Listen for Removable Device events

Handling device events in the .net framework is not an easy task and is really cumbersome for many developers. Application developers often need to listen for some hardware events, such as adding or removing a USB Flash memory or disconnecting an external hard disk and do some application logic based on that event. For example, consider an application that runs on a server and the administrator wants to keep track of what Plug & Play devices are being attached to this server on daily basis. We also want to track the name of the attached device, its size and probably the files that are being transfered from and to the device.

It seems frustrating and hard to implement using the ordinary .net libraries available. So we will resort to using WMI to query the operating system for this information and create or own RemovableDevice wrapper.

We need to add a reference to System.Management to get the WMI APIs. The key behind this whole feature lies in the ManagementEventWatcher class by firing a query against Win32_VolumeChangeEvent, which is a win32 object that stores information about volumes and storage devices attached to the machine, to listen for Hardware events, then handle the MediaConnectWatcher.EventArrived event to distinguish the event types and fire our custom events based on those.

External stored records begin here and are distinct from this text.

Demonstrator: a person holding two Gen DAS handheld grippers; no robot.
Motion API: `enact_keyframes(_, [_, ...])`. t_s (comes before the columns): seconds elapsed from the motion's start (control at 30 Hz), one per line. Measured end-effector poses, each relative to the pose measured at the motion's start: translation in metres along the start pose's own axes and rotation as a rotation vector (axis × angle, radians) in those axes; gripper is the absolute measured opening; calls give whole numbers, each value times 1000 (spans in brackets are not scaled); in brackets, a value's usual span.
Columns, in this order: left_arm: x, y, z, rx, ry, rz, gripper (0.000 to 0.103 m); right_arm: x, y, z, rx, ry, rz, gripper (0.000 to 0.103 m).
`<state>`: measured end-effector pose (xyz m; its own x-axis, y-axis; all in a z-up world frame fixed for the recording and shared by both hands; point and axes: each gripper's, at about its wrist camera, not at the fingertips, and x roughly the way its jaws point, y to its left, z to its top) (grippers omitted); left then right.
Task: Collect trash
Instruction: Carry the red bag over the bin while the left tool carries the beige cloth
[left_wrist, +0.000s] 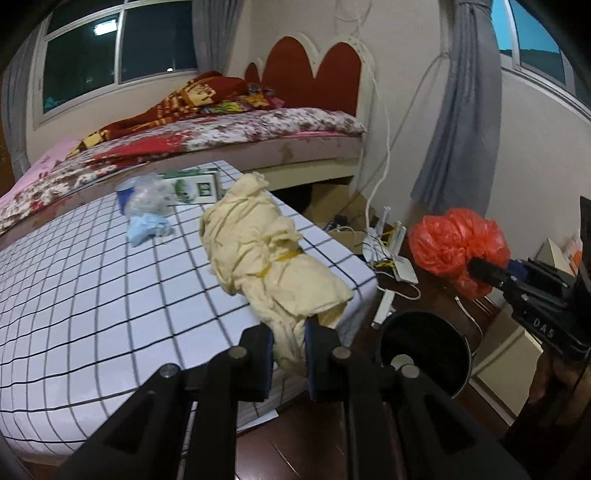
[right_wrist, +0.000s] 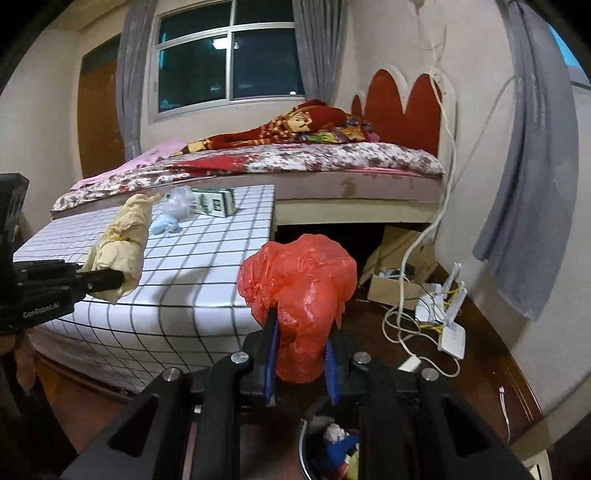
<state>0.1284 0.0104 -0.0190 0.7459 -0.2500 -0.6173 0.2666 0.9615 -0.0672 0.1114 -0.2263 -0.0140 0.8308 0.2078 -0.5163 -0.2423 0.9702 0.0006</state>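
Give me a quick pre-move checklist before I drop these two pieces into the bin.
1. Right gripper shut on the red plastic bag: ok.
2. Left gripper shut on the yellow paper bundle: ok.
3. Red bag over the bin: ok, bin sits just below it.
4. Yellow bundle clear of the checked table: not ok, it overlaps the table's edge.
5. Room left in the bin: cannot tell; trash is already inside.
6. Table cleared: not ok; green box and blue wad remain.
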Motion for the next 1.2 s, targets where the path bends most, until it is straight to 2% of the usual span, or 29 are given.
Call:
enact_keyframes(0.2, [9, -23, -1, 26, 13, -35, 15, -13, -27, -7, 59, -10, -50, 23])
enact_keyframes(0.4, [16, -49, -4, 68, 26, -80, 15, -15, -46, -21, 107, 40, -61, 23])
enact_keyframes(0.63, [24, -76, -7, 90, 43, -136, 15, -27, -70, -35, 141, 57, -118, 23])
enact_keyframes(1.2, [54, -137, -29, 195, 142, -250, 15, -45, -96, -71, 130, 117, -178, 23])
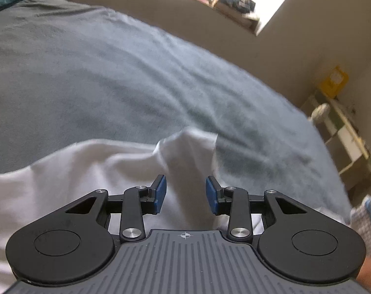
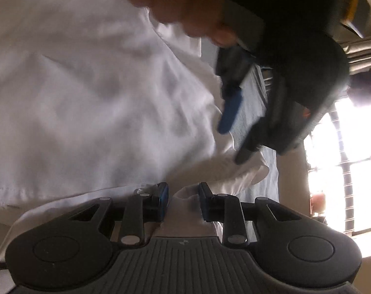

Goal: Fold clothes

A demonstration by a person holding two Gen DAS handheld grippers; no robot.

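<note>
White cotton is the story here: the shirt (image 1: 70,171) lies spread over the grey-blue bed (image 1: 112,73), most of its cloth off to the left in the left wrist view, with one loose flap (image 1: 190,144) humped up dead ahead of the left tongs (image 1: 185,193). That flap runs straight out along the line the left tongs point, rising between the two blue pads, but the pads stand apart on either side with a clear gap to the cloth, so I'd call those tongs released, gripping nothing. Over to the right wrist view, blurred and rolled well over: the shirt (image 2: 87,85) fills the left and centre, and a bunched fold (image 2: 185,196) sits right between the pads of the right tongs (image 2: 183,203). The right tongs stand narrower than the left; whether the pads actually pinch that fold or merely straddle it, I cannot tell through the smear. The left tongs (image 2: 234,132) show beyond, fingers slanting down towards the same edge of cloth, so both tools crowd one corner of the shirt. My read: the right side is the nearer to a grip, and the next move hinges on the left closing on the flap lying straight ahead.
</note>
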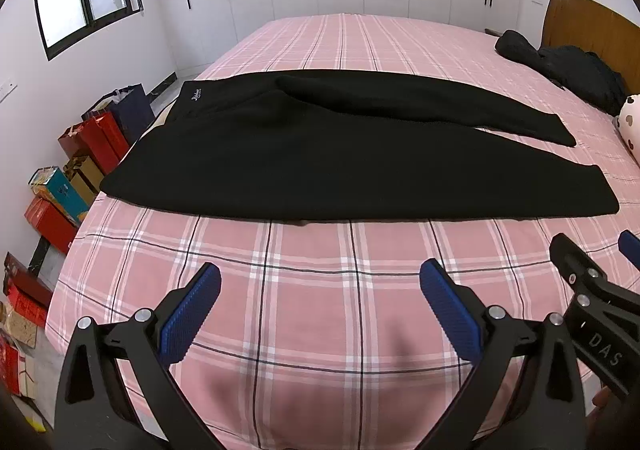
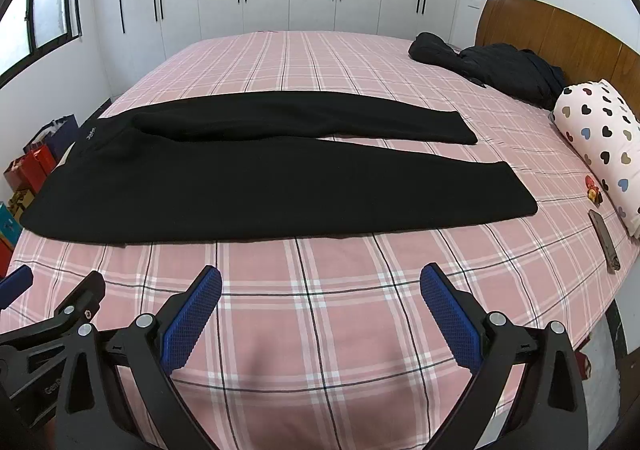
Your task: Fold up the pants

Below is the full implementation of our RemovableDevice wrapper:

Imports System.Management

Public Class RemovableDevice

    Public Enum VolumeEventType As UInteger
        ConfigurationChange = 1
        DeviceArrival = 2
        DeviceRemoval = 3
        Docking = 4
        Any = 5
    End Enum

    Private Shared WithEvents MediaConnectWatcher As System.Management.ManagementEventWatcher
    Public Shared Event OnAnyChange(ByVal EventType As VolumeEventType, ByVal DriveName As String, ByVal TimeCreated As Date)
    Public Shared Event OnConfigurationChange(ByVal DriveName As String, ByVal TimeCreated As Date)
    Public Shared Event OnArrival(ByVal DriveName As String, ByVal TimeCreated As Date)
    Public Shared Event OnRemoval(ByVal DriveName As String, ByVal TimeCreated As Date)
    Public Shared Event OnDock(ByVal DriveName As String, ByVal TimeCreated As Date)
    Private Shared mEventType As VolumeEventType

    Public Shared Sub ListenForChanges(Optional ByVal EventType As VolumeEventType = VolumeEventType.Any)
        mEventType = EventType
        Dim query2 As String
        If EventType = 5 Then
            query2 = "SELECT * FROM Win32_VolumeChangeEvent"
            query2 = "SELECT * FROM Win32_VolumeChangeEvent WHERE EventType=" & EventType
        End If
        ' Dim query2 As String = "SELECT * FROM __InstanceCreationEvent WITHIN 5 WHERE TargetInstance ISA ""Win32_USBHub"""
        MediaConnectWatcher = New System.Management.ManagementEventWatcher(query2)
    End Sub

    Private Shared Sub Arrived(ByVal sender As Object, ByVal e As System.Management.EventArrivedEventArgs) Handles MediaConnectWatcher.EventArrived
        Dim timeCreated As Date = Date.FromBinary(e.NewEvent("Time_Created"))
        Select Case e.NewEvent("EventType")
            Case 1
                RaiseEvent OnConfigurationChange(e.NewEvent("DriveName"), timeCreated)
            Case 2
                RaiseEvent OnArrival(e.NewEvent("DriveName"), timeCreated)
            Case 3
                RaiseEvent OnRemoval(e.NewEvent("DriveName"), timeCreated)
            Case 4
                RaiseEvent OnDock(e.NewEvent("DriveName"), timeCreated)
        End Select
        If mEventType = VolumeEventType.Any Then
            RaiseEvent OnAnyChange(e.NewEvent("EventType"), e.NewEvent("DriveName"), timeCreated)
        End If
    End Sub
End Class

The code below calls into ListenForChanges shared method to listen for any of the 5 standard volume events in windows but each event is handled separatly:

        Dim device As New RemovableDevice
    Private Sub Device_OnAnyChange(ByVal EventType As VolumeEventType, ByVal DriveName As String, ByVal TimeCreated As Date) Handles d.OnAnyChange
        MsgBox(EventType & DriveName & TimeCreated)
    End Sub

    Private Sub Device_OnArrival(ByVal DriveName As String, ByVal TimeCreated As Date) Handles d.OnArrival
        MsgBox("i am arrived")
    End Sub

    Private Sub Device_OnRemoval(ByVal DriveName As String, ByVal TimeCreated As Date) Handles d.OnRemoval
        MsgBox("i am removed")
    End Sub

    Private Sub Device_OnDock(ByVal DriveName As String, ByVal TimeCreated As Date) Handles d.OnDock
        MsgBox("i am docked")
    End Sub

    Private Sub Device_OnConfigurationChange(ByVal DriveName As String, ByVal TimeCreated As Date) Handles d.OnConfigurationChange
        MsgBox("my config is changed")
    End Sub

ChiMerge discretization algorithm

Chi merge is a simple algorithm that uses the chi-square statistic to discretize numeric attributes. It is a supervised, bottom-up data discretization method. It checks each pair of adjacent rows in order to determine if the class frequencies of the two intervals are significantly different. It tests the following hypothesis: that the two adjacent intervals are independent. If the hypothesis is confirmed the intervals are merged into a single interval, if not, they remain separated.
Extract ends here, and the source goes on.